Laure Anne JOHNSEN, La sous-détermination référentielle et les désignateurs vagues en français contemporain, Bern/Berlin/Bruxelles/New York/Oxford, Peter Lang, « Sciences pour la communication », 2019

di | 1 Novembre 2020

Laure Anne JOHNSEN, La sous-détermination référentielle et les désignateurs vagues en français contemporain, Bern/Berlin/Bruxelles/New York/Oxford, Peter Lang, « Sciences pour la communication », 2019, 451p.

Produit d’une solide thèse de doctorat en linguistique française, sous la direction de Maire-José Béguelin et Alain Berrendonner, ce travail abondamment documenté (40 pages de bibliographie) s’organise en trois parties : un état des lieux concernant la référence, l’anaphore pronominale et la sous-détermination (p. 11-192) est suivi d’une deuxième partie relative à la sous-détermination référentielle (p. 193-242) et d’une troisième consacrée à deux études empiriques touchant aux manifestations de la sous-détermination : « ça » (p. 247-305) et « ils » (p. 307-400). La sous-détermination référentielle marque en particulier le discours oral spontané (« non planifié ») et fait usage de désignateurs « vagues » tels que les pronoms « neutres » (ce, ça, tout ça) ou collectifs (ils). L’investigation repose sur un ensemble de données authentiques de sources variées ; elle vise à observer les conditions d’apparition de ces désignateurs vagues et à recenser les stratégies discursives mises en acte grâce à eux pour aboutir à un acte de communication suffisamment efficace au regard de ses circonstances propres.

Ayant pour objectif « d’inventorier les ressources linguistiques, lexicales ou pronominales, spécialisées dans la sous-détermination référentielle et d’en observer les circonstances d’emploi ainsi que les rendements discursifs » (p. 3), l’étude adopte délibérément une démarche plus qualitative que quantitative, en soumettant les faits de langue attestés et recueillis à une forte sélection représentative, dans sa variété même. Son ouverture empirique se prête à explorer les marges laissées pour compte par la doxa linguistique, pour élargir et compléter la perspective sur la référence et ses conditions et exigences variables de félicité. Il apparait ainsi, dès le premier chapitre, combien les référents peuvent être conçus, en linguistique, comme des constructions cognitives (ou objets de discours) qui évoluent avec le discours dans l’enceinte d’un espace de connaissance partagé (ou mémoire discursive). La précision de la référence se mesure aux nécessités de cet échange en cours, dans un principe d’économie maximale et de moindre effort de dénomination : d’où l’abondance et la variété des occurrences de désignateurs vagues en français contemporain. Tout comme l’anaphore, la désignation vague (par exemple en ils) s’appuie sur la saillance plus ou moins grande de l’objet-de-discours dans le partage de savoir activé par l’échange. Différents phénomènes en conditionnent et motivent l’apparition : des paramètres contextuels compensatoires, une volonté de cryptage du référent, des tentatives de reformatage, des prises en compte d’hétérogénéité énonciative, des cas d’indistinction référentielle… C’est l’objet du deuxième chapitre de les faire émerger et d’en dresser le paradigme.

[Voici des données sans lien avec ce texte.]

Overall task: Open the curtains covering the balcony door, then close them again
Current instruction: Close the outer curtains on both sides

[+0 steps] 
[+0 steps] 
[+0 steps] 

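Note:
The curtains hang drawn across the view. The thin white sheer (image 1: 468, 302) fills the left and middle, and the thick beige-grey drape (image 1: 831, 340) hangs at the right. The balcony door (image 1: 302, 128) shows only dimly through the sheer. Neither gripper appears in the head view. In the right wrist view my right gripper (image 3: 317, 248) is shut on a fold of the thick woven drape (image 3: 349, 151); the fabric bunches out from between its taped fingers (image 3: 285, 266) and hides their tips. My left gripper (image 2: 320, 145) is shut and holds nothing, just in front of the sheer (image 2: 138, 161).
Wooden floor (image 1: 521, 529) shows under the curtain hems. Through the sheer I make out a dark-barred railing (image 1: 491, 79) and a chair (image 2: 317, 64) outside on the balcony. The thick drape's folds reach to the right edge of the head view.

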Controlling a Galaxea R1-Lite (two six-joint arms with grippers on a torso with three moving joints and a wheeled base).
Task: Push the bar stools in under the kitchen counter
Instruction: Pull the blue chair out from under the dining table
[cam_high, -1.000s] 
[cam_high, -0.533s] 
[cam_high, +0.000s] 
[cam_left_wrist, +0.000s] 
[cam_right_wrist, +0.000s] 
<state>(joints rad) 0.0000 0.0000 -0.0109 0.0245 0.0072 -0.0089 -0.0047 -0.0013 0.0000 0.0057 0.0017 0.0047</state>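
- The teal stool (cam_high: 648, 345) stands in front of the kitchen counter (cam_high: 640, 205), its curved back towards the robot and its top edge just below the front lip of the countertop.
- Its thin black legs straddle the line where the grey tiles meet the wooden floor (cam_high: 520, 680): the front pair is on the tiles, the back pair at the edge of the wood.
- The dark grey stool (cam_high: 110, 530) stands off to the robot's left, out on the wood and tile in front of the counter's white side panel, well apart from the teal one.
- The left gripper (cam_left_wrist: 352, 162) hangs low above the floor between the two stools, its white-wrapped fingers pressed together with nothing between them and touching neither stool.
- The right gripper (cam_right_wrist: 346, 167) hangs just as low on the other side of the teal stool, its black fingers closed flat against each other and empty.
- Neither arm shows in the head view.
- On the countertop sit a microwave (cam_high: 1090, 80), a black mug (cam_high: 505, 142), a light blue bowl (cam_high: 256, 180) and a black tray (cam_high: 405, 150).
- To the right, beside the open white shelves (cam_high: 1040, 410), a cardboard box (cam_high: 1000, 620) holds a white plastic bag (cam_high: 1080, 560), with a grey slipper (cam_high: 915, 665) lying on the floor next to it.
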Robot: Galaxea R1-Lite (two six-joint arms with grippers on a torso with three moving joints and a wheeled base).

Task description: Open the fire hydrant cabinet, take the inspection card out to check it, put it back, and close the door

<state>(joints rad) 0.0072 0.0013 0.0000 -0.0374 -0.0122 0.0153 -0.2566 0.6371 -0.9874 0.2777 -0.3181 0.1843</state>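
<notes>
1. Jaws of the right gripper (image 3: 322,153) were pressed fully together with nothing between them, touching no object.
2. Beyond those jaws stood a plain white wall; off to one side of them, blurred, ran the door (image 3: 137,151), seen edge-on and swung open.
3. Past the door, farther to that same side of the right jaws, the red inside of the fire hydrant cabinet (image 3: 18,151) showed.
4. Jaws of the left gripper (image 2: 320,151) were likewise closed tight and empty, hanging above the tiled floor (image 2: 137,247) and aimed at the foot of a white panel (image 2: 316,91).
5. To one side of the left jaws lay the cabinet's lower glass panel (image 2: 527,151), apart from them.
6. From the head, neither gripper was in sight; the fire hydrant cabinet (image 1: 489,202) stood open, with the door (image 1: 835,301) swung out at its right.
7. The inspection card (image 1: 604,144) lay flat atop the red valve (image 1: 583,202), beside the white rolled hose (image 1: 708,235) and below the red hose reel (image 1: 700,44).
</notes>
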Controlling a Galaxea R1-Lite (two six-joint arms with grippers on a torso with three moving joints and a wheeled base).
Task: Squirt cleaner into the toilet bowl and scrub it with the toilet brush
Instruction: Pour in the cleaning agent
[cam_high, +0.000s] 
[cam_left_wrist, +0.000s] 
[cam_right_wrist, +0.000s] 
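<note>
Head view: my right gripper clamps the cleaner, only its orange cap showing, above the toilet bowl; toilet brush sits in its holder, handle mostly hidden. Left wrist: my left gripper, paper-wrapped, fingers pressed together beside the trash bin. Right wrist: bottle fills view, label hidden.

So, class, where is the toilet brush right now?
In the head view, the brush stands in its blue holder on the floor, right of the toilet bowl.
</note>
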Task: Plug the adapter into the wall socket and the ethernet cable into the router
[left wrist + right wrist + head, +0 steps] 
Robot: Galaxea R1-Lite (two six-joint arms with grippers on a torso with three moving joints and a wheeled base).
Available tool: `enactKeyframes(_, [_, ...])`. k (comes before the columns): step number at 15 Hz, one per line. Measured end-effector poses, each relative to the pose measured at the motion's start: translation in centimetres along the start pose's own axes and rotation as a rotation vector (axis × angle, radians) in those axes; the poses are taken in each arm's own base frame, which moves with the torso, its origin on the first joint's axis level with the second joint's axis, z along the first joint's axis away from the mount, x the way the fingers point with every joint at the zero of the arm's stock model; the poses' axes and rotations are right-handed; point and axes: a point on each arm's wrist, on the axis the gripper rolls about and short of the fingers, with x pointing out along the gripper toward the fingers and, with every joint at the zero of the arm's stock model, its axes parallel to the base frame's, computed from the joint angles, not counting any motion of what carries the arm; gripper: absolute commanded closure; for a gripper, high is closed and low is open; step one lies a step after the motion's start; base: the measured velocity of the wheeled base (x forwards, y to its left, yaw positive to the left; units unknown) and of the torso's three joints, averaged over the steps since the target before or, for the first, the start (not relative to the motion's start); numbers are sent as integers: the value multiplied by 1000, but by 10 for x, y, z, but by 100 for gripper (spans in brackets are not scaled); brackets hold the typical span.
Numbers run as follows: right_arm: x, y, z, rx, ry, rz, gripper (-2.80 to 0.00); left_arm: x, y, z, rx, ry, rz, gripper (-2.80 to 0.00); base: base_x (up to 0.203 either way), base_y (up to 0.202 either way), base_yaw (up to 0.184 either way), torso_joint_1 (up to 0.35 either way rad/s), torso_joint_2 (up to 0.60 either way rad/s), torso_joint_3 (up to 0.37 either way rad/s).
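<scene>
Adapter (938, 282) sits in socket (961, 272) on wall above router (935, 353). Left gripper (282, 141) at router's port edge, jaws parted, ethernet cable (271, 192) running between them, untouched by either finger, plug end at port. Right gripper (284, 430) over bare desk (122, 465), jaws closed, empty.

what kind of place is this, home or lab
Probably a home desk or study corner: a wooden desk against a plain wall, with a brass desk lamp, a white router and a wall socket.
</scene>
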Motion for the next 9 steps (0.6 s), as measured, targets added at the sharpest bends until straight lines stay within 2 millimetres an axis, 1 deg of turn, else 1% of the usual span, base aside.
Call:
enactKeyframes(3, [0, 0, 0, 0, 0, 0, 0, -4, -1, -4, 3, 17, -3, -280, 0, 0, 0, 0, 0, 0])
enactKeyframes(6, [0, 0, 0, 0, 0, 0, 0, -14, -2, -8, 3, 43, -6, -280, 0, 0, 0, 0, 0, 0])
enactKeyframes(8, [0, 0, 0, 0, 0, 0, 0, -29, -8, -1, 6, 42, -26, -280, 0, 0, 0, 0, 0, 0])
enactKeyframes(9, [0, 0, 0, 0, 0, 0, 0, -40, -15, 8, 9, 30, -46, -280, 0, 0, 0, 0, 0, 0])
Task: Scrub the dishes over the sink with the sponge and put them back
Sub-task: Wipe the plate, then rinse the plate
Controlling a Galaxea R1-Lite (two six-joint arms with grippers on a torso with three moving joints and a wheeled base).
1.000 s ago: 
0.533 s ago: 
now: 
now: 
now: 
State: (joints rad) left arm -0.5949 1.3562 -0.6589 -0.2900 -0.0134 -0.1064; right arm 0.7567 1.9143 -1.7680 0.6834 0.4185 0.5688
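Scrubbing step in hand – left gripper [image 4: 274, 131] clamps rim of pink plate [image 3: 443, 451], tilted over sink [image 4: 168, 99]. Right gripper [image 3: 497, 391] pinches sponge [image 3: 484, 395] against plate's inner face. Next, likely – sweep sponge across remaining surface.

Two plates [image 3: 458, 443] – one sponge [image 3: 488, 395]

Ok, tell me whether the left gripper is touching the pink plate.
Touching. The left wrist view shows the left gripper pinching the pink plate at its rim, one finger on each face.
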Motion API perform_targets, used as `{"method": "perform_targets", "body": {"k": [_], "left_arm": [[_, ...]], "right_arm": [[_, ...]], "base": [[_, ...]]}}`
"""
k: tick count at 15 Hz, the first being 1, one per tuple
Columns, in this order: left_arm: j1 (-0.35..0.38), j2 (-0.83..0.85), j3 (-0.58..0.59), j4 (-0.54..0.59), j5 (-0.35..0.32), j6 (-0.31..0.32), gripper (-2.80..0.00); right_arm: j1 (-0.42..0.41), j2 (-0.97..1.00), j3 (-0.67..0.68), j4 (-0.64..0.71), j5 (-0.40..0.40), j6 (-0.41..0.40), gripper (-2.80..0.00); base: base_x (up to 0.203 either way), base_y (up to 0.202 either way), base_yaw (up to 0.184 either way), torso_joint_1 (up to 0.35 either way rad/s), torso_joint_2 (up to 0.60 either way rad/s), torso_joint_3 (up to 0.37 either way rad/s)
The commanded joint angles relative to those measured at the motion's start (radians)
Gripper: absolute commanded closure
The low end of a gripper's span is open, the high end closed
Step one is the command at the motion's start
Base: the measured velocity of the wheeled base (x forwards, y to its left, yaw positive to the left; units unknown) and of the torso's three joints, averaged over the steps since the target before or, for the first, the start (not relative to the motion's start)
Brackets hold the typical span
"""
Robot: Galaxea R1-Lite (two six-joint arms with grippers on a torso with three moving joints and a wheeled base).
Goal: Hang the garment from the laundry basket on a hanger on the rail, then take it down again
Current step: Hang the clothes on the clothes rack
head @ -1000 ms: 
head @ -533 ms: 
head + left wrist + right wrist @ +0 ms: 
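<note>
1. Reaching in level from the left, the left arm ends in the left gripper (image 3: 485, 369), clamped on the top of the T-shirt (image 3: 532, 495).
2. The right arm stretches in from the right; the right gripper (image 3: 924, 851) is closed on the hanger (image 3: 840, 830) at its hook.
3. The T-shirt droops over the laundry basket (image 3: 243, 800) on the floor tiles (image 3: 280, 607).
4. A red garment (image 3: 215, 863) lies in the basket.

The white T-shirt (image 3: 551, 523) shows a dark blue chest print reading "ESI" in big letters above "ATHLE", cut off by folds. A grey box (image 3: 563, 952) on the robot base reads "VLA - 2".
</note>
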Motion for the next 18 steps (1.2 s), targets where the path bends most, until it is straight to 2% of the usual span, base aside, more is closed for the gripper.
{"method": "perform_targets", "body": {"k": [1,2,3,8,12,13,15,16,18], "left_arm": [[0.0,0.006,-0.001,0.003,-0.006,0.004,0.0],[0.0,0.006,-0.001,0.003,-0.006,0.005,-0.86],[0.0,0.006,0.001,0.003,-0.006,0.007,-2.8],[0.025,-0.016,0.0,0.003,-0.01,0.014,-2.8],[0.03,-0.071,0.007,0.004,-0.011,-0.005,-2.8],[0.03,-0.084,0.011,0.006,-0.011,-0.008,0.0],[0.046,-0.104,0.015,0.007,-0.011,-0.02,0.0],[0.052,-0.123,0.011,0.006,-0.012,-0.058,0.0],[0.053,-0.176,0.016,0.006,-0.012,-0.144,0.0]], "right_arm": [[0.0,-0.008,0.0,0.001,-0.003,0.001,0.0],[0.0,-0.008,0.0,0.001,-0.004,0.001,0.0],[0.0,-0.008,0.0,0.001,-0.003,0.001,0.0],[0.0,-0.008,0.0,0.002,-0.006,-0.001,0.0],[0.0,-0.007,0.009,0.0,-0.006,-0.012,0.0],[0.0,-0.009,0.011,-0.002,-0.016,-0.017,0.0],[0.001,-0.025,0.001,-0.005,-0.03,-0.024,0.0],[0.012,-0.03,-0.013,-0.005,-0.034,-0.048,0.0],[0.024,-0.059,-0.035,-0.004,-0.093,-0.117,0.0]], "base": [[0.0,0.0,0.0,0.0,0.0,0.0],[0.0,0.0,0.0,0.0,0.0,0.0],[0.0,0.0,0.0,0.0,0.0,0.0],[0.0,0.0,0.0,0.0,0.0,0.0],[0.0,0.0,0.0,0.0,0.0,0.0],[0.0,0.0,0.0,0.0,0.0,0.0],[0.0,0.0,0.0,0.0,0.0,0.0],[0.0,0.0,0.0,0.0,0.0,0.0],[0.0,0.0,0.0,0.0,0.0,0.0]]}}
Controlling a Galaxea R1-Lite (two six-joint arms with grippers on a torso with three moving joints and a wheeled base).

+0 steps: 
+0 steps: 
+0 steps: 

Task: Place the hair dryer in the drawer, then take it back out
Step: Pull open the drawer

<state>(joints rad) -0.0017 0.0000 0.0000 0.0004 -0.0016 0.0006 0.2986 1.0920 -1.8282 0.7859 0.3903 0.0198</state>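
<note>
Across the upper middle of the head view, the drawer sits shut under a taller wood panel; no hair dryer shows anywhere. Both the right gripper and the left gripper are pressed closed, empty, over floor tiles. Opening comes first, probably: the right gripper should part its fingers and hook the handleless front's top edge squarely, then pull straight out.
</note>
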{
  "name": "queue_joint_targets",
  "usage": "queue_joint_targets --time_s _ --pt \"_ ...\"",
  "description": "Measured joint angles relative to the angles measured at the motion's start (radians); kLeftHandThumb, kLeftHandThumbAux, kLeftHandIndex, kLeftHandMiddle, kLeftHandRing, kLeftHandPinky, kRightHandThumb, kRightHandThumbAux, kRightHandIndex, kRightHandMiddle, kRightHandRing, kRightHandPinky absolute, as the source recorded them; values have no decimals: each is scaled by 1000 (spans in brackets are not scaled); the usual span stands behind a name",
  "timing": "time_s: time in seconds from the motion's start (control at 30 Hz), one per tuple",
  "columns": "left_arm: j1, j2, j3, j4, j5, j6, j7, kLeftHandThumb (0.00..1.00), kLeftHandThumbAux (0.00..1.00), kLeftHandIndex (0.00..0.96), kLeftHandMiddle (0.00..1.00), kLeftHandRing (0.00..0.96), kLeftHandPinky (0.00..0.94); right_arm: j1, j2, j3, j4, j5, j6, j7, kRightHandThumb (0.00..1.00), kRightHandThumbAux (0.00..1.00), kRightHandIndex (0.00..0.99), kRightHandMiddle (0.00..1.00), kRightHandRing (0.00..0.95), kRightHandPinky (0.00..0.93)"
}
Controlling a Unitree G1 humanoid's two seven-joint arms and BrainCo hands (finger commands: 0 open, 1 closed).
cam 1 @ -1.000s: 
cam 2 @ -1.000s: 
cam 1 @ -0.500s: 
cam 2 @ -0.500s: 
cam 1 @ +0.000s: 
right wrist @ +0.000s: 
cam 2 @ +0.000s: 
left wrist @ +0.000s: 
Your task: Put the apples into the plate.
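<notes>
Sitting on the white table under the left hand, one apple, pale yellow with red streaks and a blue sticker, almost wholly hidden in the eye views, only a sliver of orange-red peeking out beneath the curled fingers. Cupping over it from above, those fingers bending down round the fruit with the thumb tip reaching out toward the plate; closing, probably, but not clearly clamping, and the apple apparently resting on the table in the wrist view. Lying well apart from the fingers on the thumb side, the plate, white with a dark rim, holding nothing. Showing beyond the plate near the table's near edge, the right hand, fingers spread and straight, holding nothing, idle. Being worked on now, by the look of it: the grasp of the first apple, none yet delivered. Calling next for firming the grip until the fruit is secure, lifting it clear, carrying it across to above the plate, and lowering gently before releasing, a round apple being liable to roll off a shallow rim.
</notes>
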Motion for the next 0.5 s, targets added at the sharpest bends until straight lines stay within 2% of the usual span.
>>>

Le troisième chapitre s’attache à explorer plus avant les causes de cette sous-détermination, selon qu’elles tiennent à une économie lexicale de prestation justifiée par une pertinence suffisante au contexte, ou par le surgissement d’obstacles cognitifs à la livraison de caractérisations plus précises du référent (dénomination, format, propriétés typifiantes etc.) Ce chapitre a l’ambition de proposer une modélisation du phénomène linguistique de la sous-catégorisation référentielle. Au tour du chapitre suivant de relever, dans un geste cette fois extensionnel, l’inventaire des moyens linguistiques susceptibles d’actualiser cette sous-catégorisation, quelle qu’en soit la motivation contingente ou intentionnelle : des « facteurs d’ordre accidentels (lacune lexicale, ignorance) » ou au contraire « stratégiques (économie de moyens, enjeux informationnels, interactionnels » (p. 403) ou liés au rapport approximatif ou synthétique de la parole d’autrui.

Quoique le matériau linguistique disponible dans cette classe de désignateurs vagues, l’étude se concentre ensuite (chapitres cinq et six) sur deux d’entre eux : « (tout) ça » et « ils ». Si la thèse est riche, précise et féconde dans son exposé, elle est tout aussi généreuse dans les perspectives futures qu’elle ouvre sur le sujet.